Only the lines that contain the string "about" belong in the answer; pull them from the records.
:: Task data ::
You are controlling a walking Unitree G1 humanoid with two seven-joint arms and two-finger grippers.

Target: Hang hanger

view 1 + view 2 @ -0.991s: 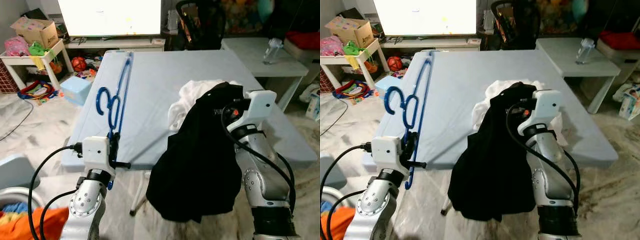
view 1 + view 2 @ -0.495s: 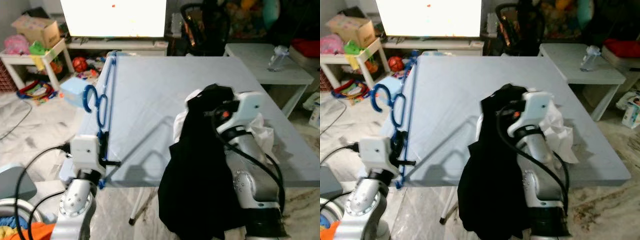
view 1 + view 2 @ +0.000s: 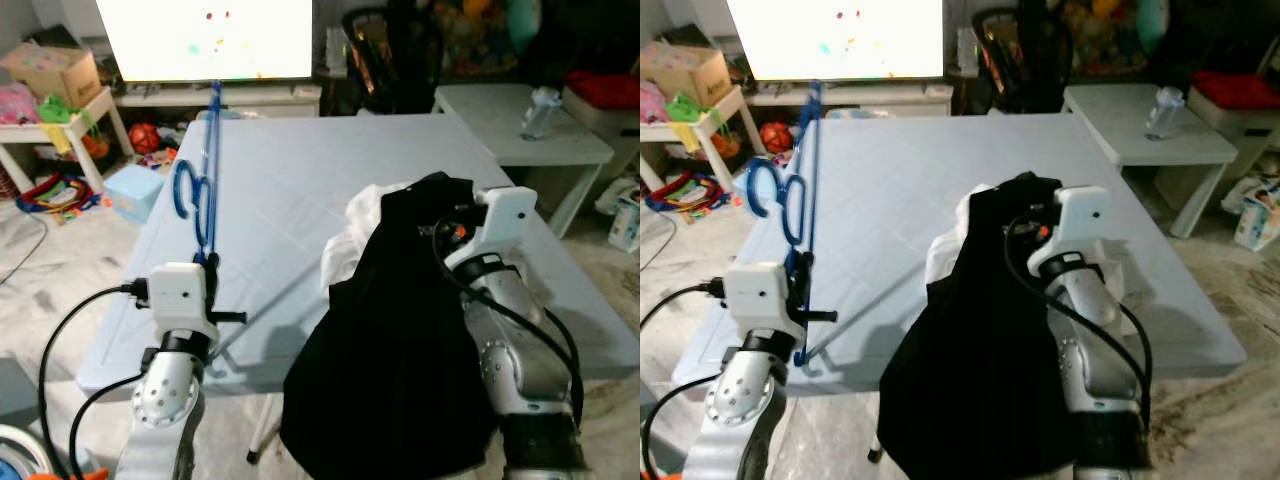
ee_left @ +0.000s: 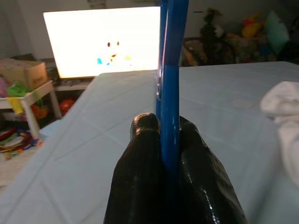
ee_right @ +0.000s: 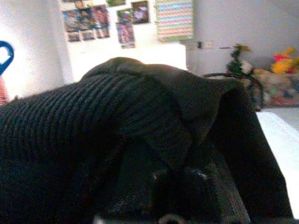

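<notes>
A wide pale blue table [image 3: 300,190] spreads before the robot, with a bright screen [image 3: 205,38] beyond its far edge and a smaller white table [image 3: 520,130] off to the right carrying a clear bottle [image 3: 535,100]. A black garment [image 3: 400,340] hangs from the right arm, draped over the right gripper [image 5: 177,179] and trailing down past the table's near edge; the cloth covers the fingers, so I cannot tell whether they are clamped or apart. Just behind the garment, white cloth [image 3: 355,225] lies bunched on the table. At the near left corner the left gripper [image 4: 168,128] clenches the blue hanger [image 3: 200,190], both black fingers [image 4: 140,154] pressed against its straight bar. The hanger stands upright above the table's left edge, its hook curling leftward. Toys and a cardboard box [image 3: 45,70] sit on the floor and shelf at far left.
</notes>
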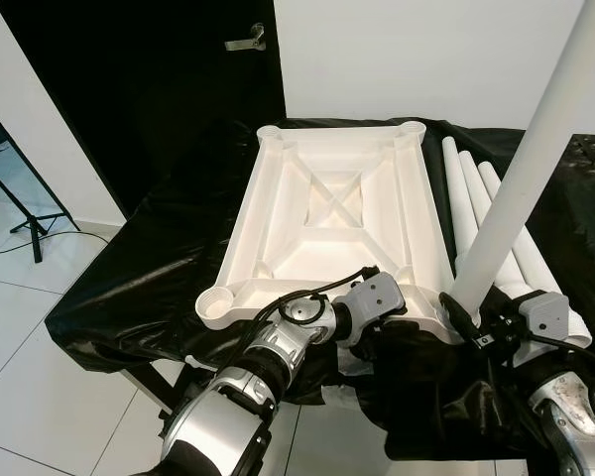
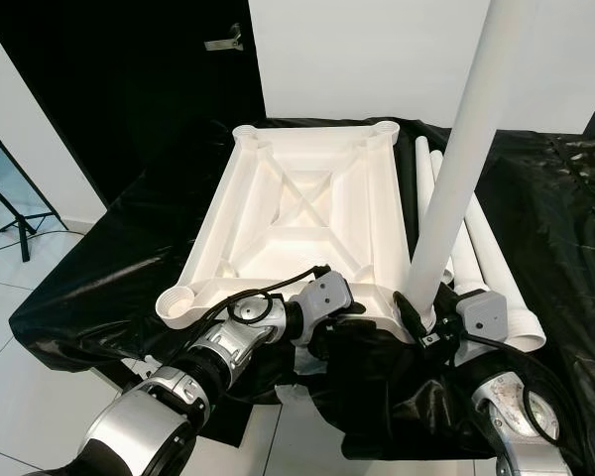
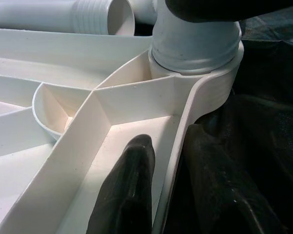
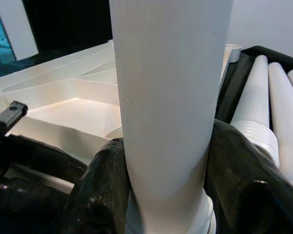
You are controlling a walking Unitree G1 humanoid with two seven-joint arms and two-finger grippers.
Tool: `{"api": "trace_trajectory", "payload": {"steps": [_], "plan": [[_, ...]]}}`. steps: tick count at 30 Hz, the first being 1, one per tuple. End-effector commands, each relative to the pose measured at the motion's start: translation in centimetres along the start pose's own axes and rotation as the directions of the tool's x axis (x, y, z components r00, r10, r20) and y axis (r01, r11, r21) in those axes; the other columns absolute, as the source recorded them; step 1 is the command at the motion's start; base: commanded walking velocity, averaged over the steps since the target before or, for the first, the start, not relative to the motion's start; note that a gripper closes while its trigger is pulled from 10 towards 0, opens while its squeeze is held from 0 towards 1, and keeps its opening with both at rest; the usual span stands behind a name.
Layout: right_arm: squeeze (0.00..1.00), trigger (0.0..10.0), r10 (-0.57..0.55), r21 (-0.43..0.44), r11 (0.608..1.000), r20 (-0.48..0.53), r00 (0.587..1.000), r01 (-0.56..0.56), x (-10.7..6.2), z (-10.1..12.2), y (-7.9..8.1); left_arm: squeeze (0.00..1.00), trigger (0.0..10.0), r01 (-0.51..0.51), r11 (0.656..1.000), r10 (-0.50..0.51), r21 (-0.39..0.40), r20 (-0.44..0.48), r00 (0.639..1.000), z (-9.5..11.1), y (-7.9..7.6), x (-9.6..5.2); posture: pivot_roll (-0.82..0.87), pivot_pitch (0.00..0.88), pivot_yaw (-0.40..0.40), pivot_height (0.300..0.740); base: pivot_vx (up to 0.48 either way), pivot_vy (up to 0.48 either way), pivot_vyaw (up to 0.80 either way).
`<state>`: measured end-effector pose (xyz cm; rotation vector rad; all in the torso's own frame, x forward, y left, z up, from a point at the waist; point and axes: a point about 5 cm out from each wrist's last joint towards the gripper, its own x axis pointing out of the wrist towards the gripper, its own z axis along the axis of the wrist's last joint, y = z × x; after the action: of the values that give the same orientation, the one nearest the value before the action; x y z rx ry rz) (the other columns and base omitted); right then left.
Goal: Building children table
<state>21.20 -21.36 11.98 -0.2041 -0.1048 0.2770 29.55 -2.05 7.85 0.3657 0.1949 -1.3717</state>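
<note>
- Tabletop (image 1: 322, 213): a white plastic children's table top lies upside down on a surface covered by black sheeting (image 1: 149, 268). Its ribbed underside faces up, with a round leg socket at each corner.
- Upright leg (image 1: 531, 159): one white tubular leg stands tilted slightly in the near right corner socket (image 3: 212, 73) of the tabletop; its lower end sits inside the socket collar.
- Right gripper (image 4: 161, 195): its two black fingers (image 4: 105, 190) clasp the upright leg just above the socket, one finger on each side, both pressing against the tube.
- Left gripper (image 2: 322, 332): it sits at the near edge of the tabletop, just beside the occupied socket. One black finger (image 3: 127, 190) lies inside the tray-like recess against the rim wall (image 3: 183, 131); the other lies outside, in the dark sheeting, so the rim stands between them. The pictures do not settle whether the fingers pinch the rim.
- Spare legs (image 1: 471, 193): further white tubes lie side by side on the sheeting along the right of the tabletop, with threaded ends toward the robot.
- Surroundings: a black door with a metal handle (image 1: 246, 40) and a white wall (image 1: 426, 55) stand behind the work surface; white floor tiles (image 1: 40, 397) lie to the left.
</note>
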Motion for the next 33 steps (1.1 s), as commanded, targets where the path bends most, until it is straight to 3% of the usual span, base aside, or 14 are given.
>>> {"api": "trace_trajectory", "payload": {"steps": [1, 6, 10, 11, 12, 13, 14, 19, 20, 23, 30, 31, 32, 33], "plan": [[0.0, 0.0, -0.091, 0.042, 0.995, -0.057, 0.994, 0.093, -0.6, -1.2, 1.0, 0.0, 10.0, -0.006, 0.994, -0.012, -0.107, -0.165, 0.986, -4.2, -2.0, -0.3, 0.06, 0.0, 0.052, 0.74, 0.0, 0.0, 0.0], [0.0, 0.0, -0.257, 0.068, 0.963, -0.04, 0.965, 0.26, -0.7, -1.2, 1.4, 0.0, 10.0, -0.005, 0.994, -0.013, -0.106, -0.163, 0.987, -4.1, -2.0, -0.2, 0.06, 0.0, 0.055, 0.74, 0.0, 0.0, 0.0], [0.0, 0.0, -0.308, 0.066, 0.949, -0.021, 0.951, 0.309, -0.3, -0.9, 1.6, 0.0, 10.0, -0.001, 0.995, -0.016, -0.104, -0.163, 0.987, -4.1, -2.0, -0.2, 0.06, 0.0, 0.057, 0.74, 0.0, 0.0, 0.0], [0.0, 5.7, -0.298, 0.067, 0.952, -0.016, 0.954, 0.299, 0.0, -0.8, 1.8, 0.0, 10.0, -0.001, 0.995, -0.016, -0.104, -0.164, 0.986, -4.1, -2.0, -0.2, 0.05, 0.0, 0.057, 0.74, 0.0, 0.0, 0.0], [0.0, 5.7, -0.298, 0.067, 0.952, -0.016, 0.954, 0.299, 0.0, -0.8, 1.8, 0.0, 10.0, -0.001, 0.995, -0.016, -0.104, -0.164, 0.986, -4.1, -2.0, -0.2, 0.05, 0.0, 0.057, 0.74, 0.0, 0.0, 0.0], [0.0, 10.0, -0.278, 0.056, 0.959, -0.005, 0.96, 0.278, 0.2, -0.6, 1.9, 0.0, 10.0, 0.0, 0.995, -0.017, -0.104, -0.165, 0.986, -4.1, -2.0, -0.2, 0.05, 0.0, 0.058, 0.74, 0.0, 0.0, 0.0], [1.0, 10.0, -0.262, 0.059, 0.963, 0.003, 0.965, 0.261, 0.4, -0.4, 1.9, 0.0, 10.0, 0.001, 0.995, -0.018, -0.104, -0.164, 0.986, -4.1, -2.0, -0.2, 0.05, 0.0, 0.058, 0.74, 0.0, 0.0, 0.0], [1.0, 10.0, -0.242, 0.05, 0.969, 0.018, 0.97, 0.241, 0.5, -0.1, 1.6, 0.0, 10.0, 0.002, 0.995, -0.019, -0.104, -0.164, 0.986, -4.2, -2.1, -0.2, 0.05, 0.0, 0.059, 0.74, 0.0, 0.0, 0.0], [0.05, 10.0, -0.19, 0.029, 0.981, 0.004, 0.982, 0.19, 0.7, -0.1, 1.2, 0.0, 10.0, 0.004, 0.994, -0.021, -0.105, -0.164, 0.986, -4.2, -2.1, -0.2, 0.05, 0.0, 0.061, 0.74, 0.0, 0.0, 0.0], [0.0, 10.0, -0.129, 0.004, 0.992, -0.018, 0.991, 0.129, 1.0, -0.2, 0.7, 0.0, 10.0, 0.005, 0.994, -0.023, -0.106, -0.164, 0.986, -4.2, -2.2, -0.2, 0.05, 0.0, 0.061, 0.74, 0.0, 0.0, 0.0], [0.0, 10.0, 0.032, -0.031, 0.999, -0.086, 0.996, -0.034, 0.9, -0.7, 0.1, 0.0, 10.0, 0.004, 0.994, -0.022, -0.105, -0.167, 0.986, -4.3, -2.2, -0.2, 0.05, 0.0, 0.061, 0.74, 0.0, 0.0, 0.0], [0.0, 6.2, 0.083, -0.027, 0.996, -0.108, 0.991, -0.086, 0.8, -1.0, 0.3, 0.0, 10.0, 0.004, 0.995, -0.022, -0.104, -0.167, 0.986, -4.2, -2.2, -0.2, 0.05, 0.0, 0.06, 0.74, 0.0, 0.0, 0.0], [0.0, 0.0, 0.139, -0.007, 0.99, -0.128, 0.982, -0.141, 0.6, -1.3, 0.6, 0.0, 10.0, 0.003, 0.995, -0.021, -0.104, -0.167, 0.986, -4.2, -2.1, -0.2, 0.05, 0.0, 0.059, 0.74, 0.0, 0.0, 0.0], [0.0, 0.0, 0.139, -0.007, 0.99, -0.128, 0.982, -0.141, 0.6, -1.3, 0.6, 0.0, 10.0, 0.003, 0.995, -0.021, -0.104, -0.167, 0.986, -4.2, -2.1, -0.2, 0.05, 0.0, 0.059, 0.74, 0.0, 0.0, 0.0]]}}
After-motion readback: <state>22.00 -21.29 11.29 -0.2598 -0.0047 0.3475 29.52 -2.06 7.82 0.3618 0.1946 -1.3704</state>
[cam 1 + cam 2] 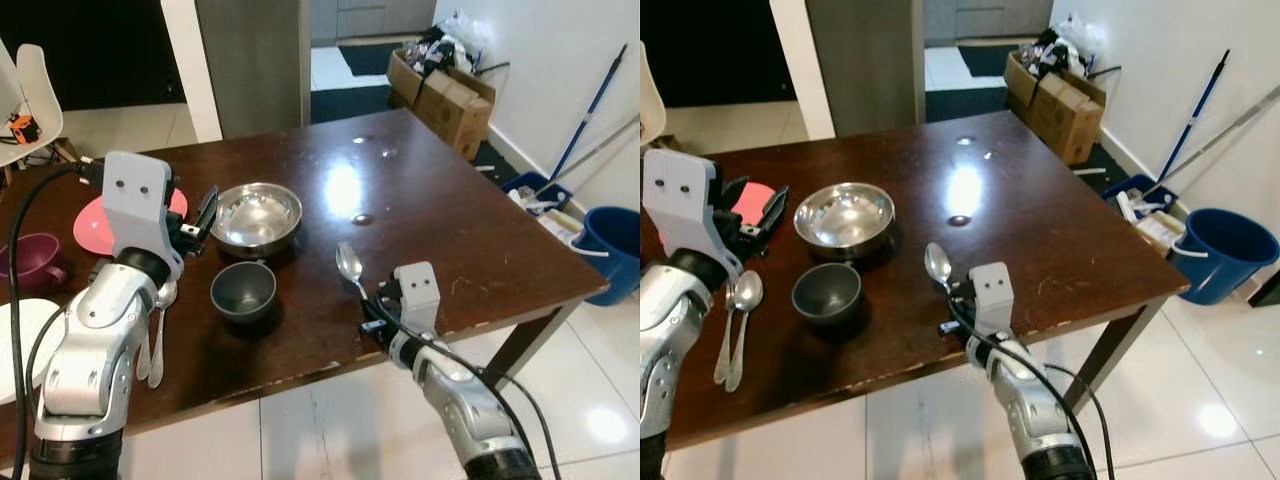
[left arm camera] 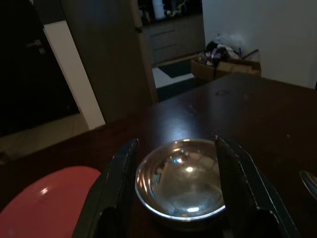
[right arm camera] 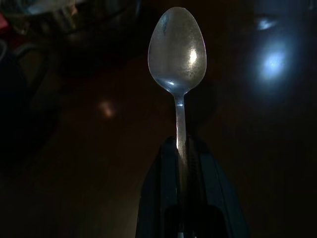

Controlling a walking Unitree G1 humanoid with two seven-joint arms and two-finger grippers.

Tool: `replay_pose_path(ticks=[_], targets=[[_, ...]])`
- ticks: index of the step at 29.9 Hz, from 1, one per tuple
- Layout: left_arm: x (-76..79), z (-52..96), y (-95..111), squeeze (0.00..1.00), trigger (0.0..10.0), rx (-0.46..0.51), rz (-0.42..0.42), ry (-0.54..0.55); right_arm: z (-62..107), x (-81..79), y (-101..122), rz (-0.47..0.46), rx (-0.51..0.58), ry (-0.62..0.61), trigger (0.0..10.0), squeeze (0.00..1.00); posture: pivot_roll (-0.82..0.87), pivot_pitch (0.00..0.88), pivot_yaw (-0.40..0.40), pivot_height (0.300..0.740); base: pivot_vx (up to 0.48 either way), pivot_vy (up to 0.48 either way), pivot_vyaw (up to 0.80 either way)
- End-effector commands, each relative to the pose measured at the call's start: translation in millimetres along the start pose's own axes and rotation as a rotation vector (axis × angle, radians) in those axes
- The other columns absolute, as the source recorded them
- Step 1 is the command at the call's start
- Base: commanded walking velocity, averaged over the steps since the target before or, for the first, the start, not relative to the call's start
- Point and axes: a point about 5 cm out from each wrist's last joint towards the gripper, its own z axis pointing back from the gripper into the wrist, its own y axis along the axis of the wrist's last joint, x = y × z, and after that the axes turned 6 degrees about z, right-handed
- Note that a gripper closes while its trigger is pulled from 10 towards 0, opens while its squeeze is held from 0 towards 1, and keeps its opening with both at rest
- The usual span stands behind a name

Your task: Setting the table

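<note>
My right gripper (image 1: 372,305) is shut on the handle of a metal spoon (image 1: 350,264), whose bowl (image 3: 177,49) points out over the dark wooden table (image 1: 440,210) near its front edge. My left gripper (image 1: 205,222) is open and hovers just left of a steel bowl (image 1: 257,216); the wrist view frames that steel bowl (image 2: 181,178) between the two black fingers (image 2: 118,186). A small dark grey bowl (image 1: 243,290) sits in front of the steel one. Two more spoons (image 1: 737,325) lie at the table's left front.
A pink plate (image 1: 95,222), a maroon mug (image 1: 32,262) and a white plate (image 1: 22,335) are at the left. Cardboard boxes (image 1: 445,90), a blue bucket (image 1: 612,250) and mop handles (image 1: 590,120) stand to the right of the table. A white chair (image 1: 30,90) is at far left.
</note>
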Motion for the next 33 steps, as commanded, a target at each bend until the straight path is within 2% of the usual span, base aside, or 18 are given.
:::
Response for this exercise:
`<state>`: measured end-effector pose (xyz cm; rotation vector rad; all in the torso's own frame, x forward, y left, z up, from a point at the waist; point and axes: a point about 5 cm out from each wrist's last joint towards the gripper, its own x axis pointing out of the wrist towards the gripper, its own z axis along the axis of the wrist's last joint, y = z × x; after the action: of the values that give the same orientation, the one nearest the value before the action; x y z rx ry rz) (the other columns and base omitted); right then left.
- Point and axes: a point about 5 cm out from each wrist's last joint towards the gripper, its own z axis pointing back from the gripper into the wrist, its own y axis along the axis of the wrist's last joint, x = y × z, and after that the axes turned 6 degrees about z, right-handed

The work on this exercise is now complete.